• PROVIDED DATA
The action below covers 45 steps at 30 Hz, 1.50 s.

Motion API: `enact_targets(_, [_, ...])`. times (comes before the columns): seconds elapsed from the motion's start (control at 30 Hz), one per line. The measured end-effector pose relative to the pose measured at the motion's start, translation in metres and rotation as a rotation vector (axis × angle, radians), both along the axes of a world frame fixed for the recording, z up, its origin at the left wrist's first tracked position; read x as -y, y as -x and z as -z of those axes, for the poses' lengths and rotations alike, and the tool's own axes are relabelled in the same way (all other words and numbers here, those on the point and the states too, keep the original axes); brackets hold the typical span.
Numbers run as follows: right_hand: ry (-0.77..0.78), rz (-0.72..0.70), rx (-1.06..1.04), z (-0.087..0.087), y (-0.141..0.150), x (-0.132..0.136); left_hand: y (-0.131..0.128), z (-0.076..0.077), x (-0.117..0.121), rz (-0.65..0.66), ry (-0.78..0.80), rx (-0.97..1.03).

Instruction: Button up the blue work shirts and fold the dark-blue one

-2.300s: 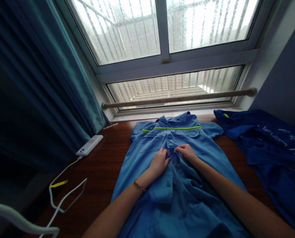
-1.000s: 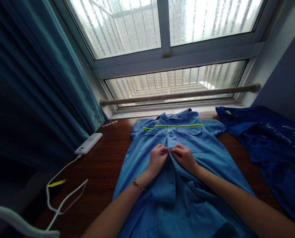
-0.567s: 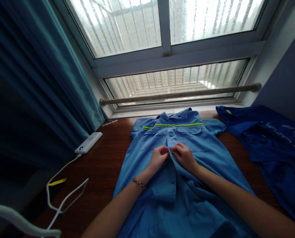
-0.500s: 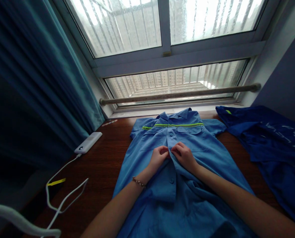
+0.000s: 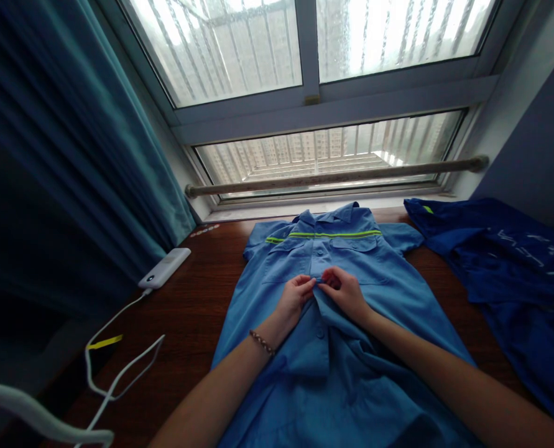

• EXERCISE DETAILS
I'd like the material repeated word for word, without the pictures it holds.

• SOLVED EXERCISE
The action below covers 45 steps at 30 Hz, 1.50 s.

Motion API: `enact_targets(_, [_, ...])`. times (comes before the columns): seconds elapsed from the motion's start (control at 30 Hz), one per line. The measured end-effector pose relative to the pose measured at the motion's start, translation in metres and rotation as a rotation vector (axis × angle, radians), both along the axes of a world frame fixed for the recording, z up, its origin at the left wrist's first tracked position; read x as -y, y as -x and z as -z of those axes, for the poses' lengths and rotations alike, and the tool's own axes are relabelled in the same way (all other words and numbers here, those on the point and the states too, keep the original axes); brackets hold the typical span.
Numbers run as follows: right_hand: ry (-0.77..0.78), rz (-0.72..0.70), rx (-1.06..1.04), z (-0.087..0.087), y (-0.141..0.150), x (-0.132..0.136); left_hand: y (-0.131..0.128), z (-0.076..0.077), x (-0.117..0.121), rz (-0.65..0.66), ry (-0.78..0.80), rx (-0.97..1.03).

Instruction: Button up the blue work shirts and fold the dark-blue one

-2.300s: 
-1.000s: 
-0.567s: 
-0.500s: 
+0.000s: 

Nothing else is left to add to this answer.